Evidence against an Essential Role of COPII-Mediated Cargo Transport to the Endoplasmic Reticulum-Golgi Intermediate Compartment in the Formation of the Primary Membrane of Vaccinia Virus

Matloob Husain and Bernard Moss^*

Laboratory of Viral Diseases, National Institute of Allergy and Infectious Diseases, National Institutes of Health, Bethesda, Maryland 20892-0445

Received 5 June 2003/ Accepted 21 July 2003

Vaccinia virus assembles two distinct lipoprotein membranes.
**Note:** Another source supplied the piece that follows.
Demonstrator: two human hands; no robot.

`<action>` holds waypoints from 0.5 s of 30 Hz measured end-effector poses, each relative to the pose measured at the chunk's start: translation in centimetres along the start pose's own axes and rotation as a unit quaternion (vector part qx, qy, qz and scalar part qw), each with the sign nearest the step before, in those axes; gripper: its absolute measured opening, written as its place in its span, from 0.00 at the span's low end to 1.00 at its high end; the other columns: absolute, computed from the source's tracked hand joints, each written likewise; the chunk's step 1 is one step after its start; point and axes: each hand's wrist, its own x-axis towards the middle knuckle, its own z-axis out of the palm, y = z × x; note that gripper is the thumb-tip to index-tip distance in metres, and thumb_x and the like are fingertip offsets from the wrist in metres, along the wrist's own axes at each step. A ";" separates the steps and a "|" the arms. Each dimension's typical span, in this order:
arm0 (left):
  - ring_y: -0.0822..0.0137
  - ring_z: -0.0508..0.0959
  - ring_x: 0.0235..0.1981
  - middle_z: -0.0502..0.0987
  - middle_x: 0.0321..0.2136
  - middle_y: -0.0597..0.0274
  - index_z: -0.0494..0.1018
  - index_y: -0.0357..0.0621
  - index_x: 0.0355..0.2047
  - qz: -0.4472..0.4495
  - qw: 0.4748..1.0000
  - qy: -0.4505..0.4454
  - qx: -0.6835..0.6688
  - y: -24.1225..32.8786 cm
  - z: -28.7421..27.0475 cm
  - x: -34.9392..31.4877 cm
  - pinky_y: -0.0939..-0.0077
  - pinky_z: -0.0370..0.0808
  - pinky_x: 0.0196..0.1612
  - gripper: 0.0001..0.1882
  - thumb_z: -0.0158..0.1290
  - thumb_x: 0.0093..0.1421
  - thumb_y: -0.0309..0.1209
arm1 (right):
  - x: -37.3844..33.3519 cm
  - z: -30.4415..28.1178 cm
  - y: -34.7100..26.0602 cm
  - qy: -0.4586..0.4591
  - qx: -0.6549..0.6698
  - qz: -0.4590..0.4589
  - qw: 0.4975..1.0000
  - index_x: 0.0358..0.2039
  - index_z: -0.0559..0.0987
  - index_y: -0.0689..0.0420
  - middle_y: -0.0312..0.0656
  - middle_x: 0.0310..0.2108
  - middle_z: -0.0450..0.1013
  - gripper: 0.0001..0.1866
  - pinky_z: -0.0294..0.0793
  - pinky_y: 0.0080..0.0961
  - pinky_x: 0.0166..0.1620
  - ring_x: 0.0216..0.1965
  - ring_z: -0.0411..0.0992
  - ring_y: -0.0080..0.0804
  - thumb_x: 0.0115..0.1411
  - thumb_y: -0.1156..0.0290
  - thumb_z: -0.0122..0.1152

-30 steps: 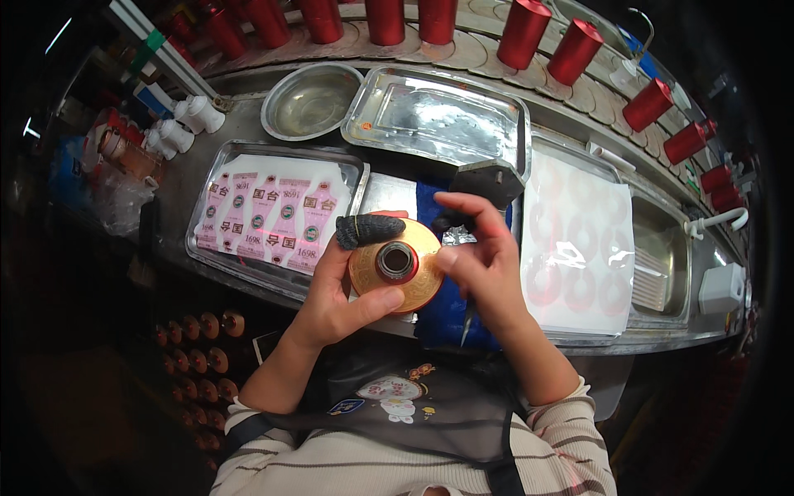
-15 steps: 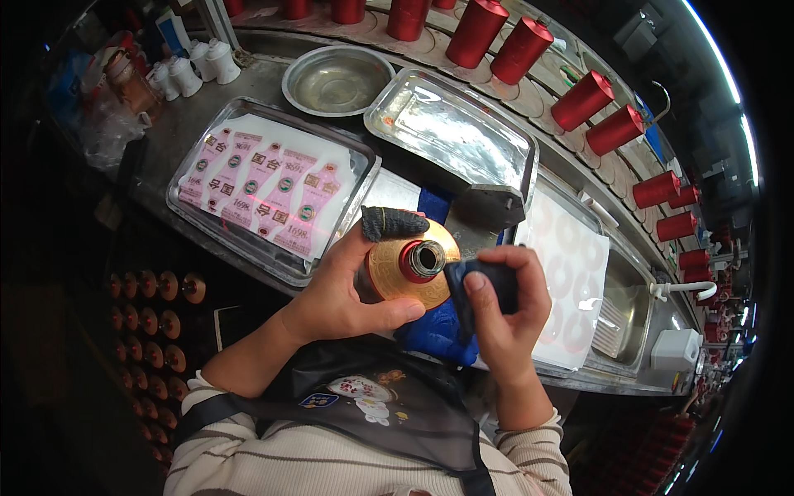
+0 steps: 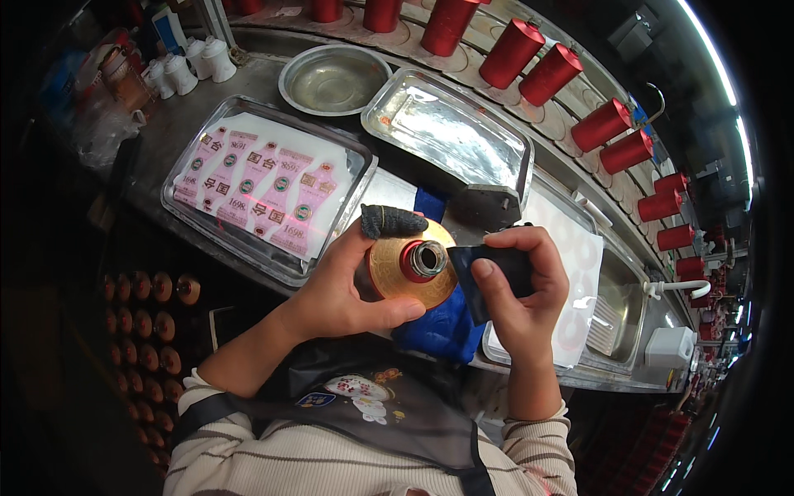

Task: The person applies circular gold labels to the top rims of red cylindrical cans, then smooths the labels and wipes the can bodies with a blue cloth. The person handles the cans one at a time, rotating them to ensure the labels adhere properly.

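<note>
The bottle (image 3: 409, 291), gold at the shoulder, is held mouth up over the near side of the surface (image 3: 248, 83), with the pink labels (image 3: 256, 186) to its left, the faintly ringed sheet (image 3: 581, 289) to its right and a blue cloth (image 3: 438, 331) below. Our left hand (image 3: 343, 289) has its grip curled around the bottle; if that loosened on a slick side, we could drop it. Our right hand (image 3: 532, 302) pinches a dark flat piece (image 3: 510, 266) by the bottle's right rim; pressed askew, its edge might scuff the gold. Should the dark finger sleeve (image 3: 395, 221) slide, our left grip could weaken. The shoulder hides most of the bottle's body, we cannot tell whether the dark flat piece touches it, and the mouth (image 3: 429, 259) is too dark to see into.
</note>
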 end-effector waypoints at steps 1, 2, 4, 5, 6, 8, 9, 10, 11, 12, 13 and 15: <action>0.63 0.72 0.59 0.70 0.58 0.55 0.65 0.44 0.62 -0.003 1.000 -0.019 0.021 -0.1 -0.3 -0.1 0.65 0.70 0.62 0.42 0.73 0.48 0.30 | 0.3 0.3 0.4 -0.004 -0.073 -0.046 0.996 0.42 0.78 0.61 0.41 0.31 0.76 0.12 0.73 0.19 0.39 0.33 0.75 0.25 0.57 0.80 0.66; 0.61 0.71 0.61 0.68 0.61 0.54 0.64 0.45 0.63 -0.006 0.998 -0.038 0.042 -0.2 -1.0 0.0 0.63 0.68 0.64 0.44 0.74 0.46 0.28 | 0.6 0.4 0.8 0.027 -0.101 -0.012 0.994 0.44 0.78 0.61 0.42 0.33 0.77 0.14 0.74 0.20 0.40 0.34 0.76 0.27 0.56 0.81 0.67; 0.58 0.71 0.62 0.68 0.61 0.52 0.64 0.46 0.63 0.039 0.991 -0.049 0.118 -0.3 -1.5 0.6 0.62 0.69 0.64 0.46 0.75 0.44 0.29 | 1.0 0.6 0.5 0.092 -0.137 -0.070 0.984 0.46 0.78 0.62 0.43 0.34 0.78 0.16 0.75 0.22 0.40 0.35 0.77 0.29 0.56 0.82 0.67; 0.56 0.73 0.60 0.70 0.59 0.52 0.65 0.46 0.62 0.081 0.981 -0.045 0.172 -0.1 -1.4 1.0 0.62 0.70 0.62 0.46 0.76 0.44 0.33 | 0.1 0.6 -0.2 0.089 -0.160 -0.110 0.977 0.46 0.79 0.61 0.45 0.35 0.79 0.16 0.77 0.23 0.39 0.35 0.78 0.33 0.56 0.84 0.66; 0.55 0.75 0.58 0.72 0.56 0.52 0.66 0.46 0.61 0.115 0.967 -0.039 0.224 0.0 -1.4 0.8 0.62 0.72 0.60 0.45 0.76 0.44 0.36 | -0.9 0.3 -0.2 0.035 -0.170 -0.126 0.977 0.43 0.81 0.59 0.44 0.34 0.78 0.18 0.77 0.28 0.39 0.33 0.78 0.38 0.51 0.86 0.67; 0.51 0.75 0.57 0.72 0.56 0.50 0.66 0.46 0.61 0.069 0.978 -0.009 0.198 -1.1 -1.2 0.0 0.60 0.72 0.60 0.46 0.76 0.43 0.35 | -2.2 0.1 -1.4 -0.048 -0.245 -0.210 0.945 0.39 0.83 0.57 0.43 0.33 0.77 0.19 0.77 0.32 0.38 0.32 0.75 0.42 0.44 0.86 0.67; 0.51 0.75 0.57 0.72 0.56 0.50 0.66 0.46 0.61 0.072 0.978 0.012 0.195 -1.4 -0.4 0.0 0.60 0.72 0.60 0.45 0.76 0.42 0.35 | -2.9 0.8 -1.2 -0.024 -0.250 -0.252 0.935 0.35 0.85 0.56 0.42 0.32 0.77 0.20 0.75 0.33 0.38 0.33 0.74 0.43 0.38 0.85 0.67; 0.51 0.75 0.57 0.72 0.56 0.50 0.66 0.45 0.60 0.075 0.978 0.034 0.192 -1.6 0.4 -0.1 0.60 0.72 0.60 0.45 0.76 0.42 0.35 | -3.7 0.9 -1.5 -0.028 -0.241 -0.250 0.937 0.35 0.85 0.56 0.41 0.32 0.76 0.18 0.74 0.31 0.36 0.34 0.73 0.42 0.39 0.84 0.67; 0.48 0.74 0.57 0.71 0.56 0.49 0.66 0.44 0.60 0.083 0.976 0.058 0.193 -1.7 1.3 0.0 0.58 0.72 0.60 0.44 0.75 0.43 0.34 | -4.0 1.3 -1.8 -0.036 -0.240 -0.271 0.932 0.35 0.85 0.57 0.41 0.32 0.76 0.18 0.74 0.31 0.35 0.34 0.73 0.42 0.39 0.84 0.68; 0.48 0.74 0.57 0.71 0.56 0.49 0.65 0.44 0.60 0.105 0.971 0.079 0.201 -2.2 1.8 -0.1 0.58 0.71 0.60 0.44 0.75 0.43 0.34 | -4.2 1.6 -2.0 -0.042 -0.238 -0.293 0.925 0.35 0.86 0.57 0.41 0.32 0.76 0.18 0.73 0.30 0.35 0.34 0.73 0.41 0.39 0.83 0.69; 0.47 0.74 0.57 0.71 0.56 0.48 0.65 0.44 0.60 0.128 0.964 0.099 0.210 -3.1 2.2 -0.1 0.57 0.71 0.60 0.44 0.74 0.44 0.33 | -4.4 1.9 -1.9 -0.046 -0.244 -0.295 0.923 0.35 0.86 0.57 0.40 0.32 0.76 0.17 0.73 0.30 0.34 0.35 0.74 0.40 0.40 0.80 0.71; 0.44 0.73 0.56 0.70 0.56 0.47 0.64 0.44 0.61 0.144 0.956 0.124 0.226 -3.3 2.5 -0.2 0.56 0.71 0.59 0.45 0.74 0.43 0.32 | -3.5 1.8 -2.3 -0.092 -0.183 -0.307 0.929 0.36 0.86 0.57 0.39 0.32 0.76 0.17 0.74 0.30 0.34 0.35 0.74 0.40 0.41 0.81 0.71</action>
The primary membrane contains nonglycosylated proteins, appears as crescents in the cytoplasm, and delimits immature and mature intracellular virions. The secondary or wrapping membrane contains glycoproteins, is derived from virus-modified trans-Golgi or endosomal cisternae, forms a loose coat around some intracellular mature virions, and becomes the envelope of extracellular virions. Although the mode of formation of the wrapping membrane is partially understood, we know less about the primary membrane. Recent reports posit that the primary membrane originates from the endoplasmic reticulum-Golgi intermediate compartment (ERGIC). According to this model, viral primary membrane proteins are cotranslationally inserted into the ER and accumulate in the ERGIC. To test the ERGIC model, we employed Sar1_H79G, a dominant negative form of the Sar1 protein, which is an essential component of coatomer protein II (COPII)-mediated cargo transport from the ER to the ERGIC and other post-ER compartments. Overexpression of Sar1_H79G by transfection or by a novel recombinant vaccinia virus with an inducible Sar1_H79G gene resulted in retention of ERGIC 53 in the ER but did not interfere with localization of viral primary membrane proteins in factory regions or with formation of viral crescent membranes and infectious intracellular mature virions. Wrapping of intracellular mature virions and formation of extracellular virions did not occur, however, because some proteins that are essential for the secondary membrane were retained in the ER as a consequence of Sar1_H79G overexpression. Our data argue against an essential role of COPII-mediated cargo transport and the ERGIC in the formation of the viral primary membrane. Instead, viral membranes may be derived directly from the ER or by a novel mechanism.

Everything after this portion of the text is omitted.